Start of Information shown
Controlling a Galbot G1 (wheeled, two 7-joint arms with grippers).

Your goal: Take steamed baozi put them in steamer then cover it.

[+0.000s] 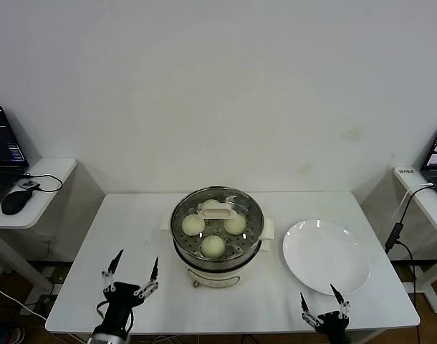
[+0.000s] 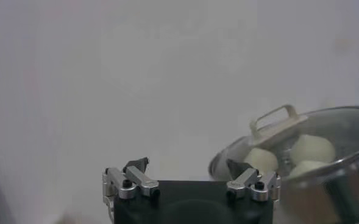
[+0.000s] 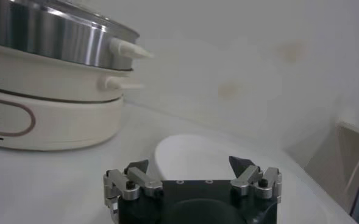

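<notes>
The cover [image 1: 218, 213] is seated on the steamer [image 1: 217, 251], baozi [image 1: 213, 246] inside. Left gripper [image 1: 132, 274] and right gripper [image 1: 324, 307] are parked near the counter [image 1: 132, 215] edge, fingers released, nothing grasped.

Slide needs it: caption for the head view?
Baozi inside lidded steamer; plate empty; both grippers open.

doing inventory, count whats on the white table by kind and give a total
baozi, under the lid, in the steamer: 4
steamer: 1
glass lid: 1
white plate: 1
total: 7
</notes>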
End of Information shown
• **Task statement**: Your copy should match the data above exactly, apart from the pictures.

• **Reply to the exercise**:
Controlling a Galbot G1 (wheeled, two 7-joint arms with grippers).

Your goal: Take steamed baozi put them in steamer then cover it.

[+0.000s] 
[+0.000s] 
[+0.000s] 

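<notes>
The cover [image 1: 218, 213] is seated on the steamer [image 1: 217, 251], baozi [image 1: 213, 246] inside. Left gripper [image 1: 132, 274] and right gripper [image 1: 324, 307] are parked near the counter [image 1: 132, 215] edge, fingers released, nothing grasped.

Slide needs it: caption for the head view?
Baozi inside lidded steamer; plate empty; both grippers open.

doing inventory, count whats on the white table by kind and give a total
baozi, under the lid, in the steamer: 4
steamer: 1
glass lid: 1
white plate: 1
total: 7
</notes>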

The output requires nothing else.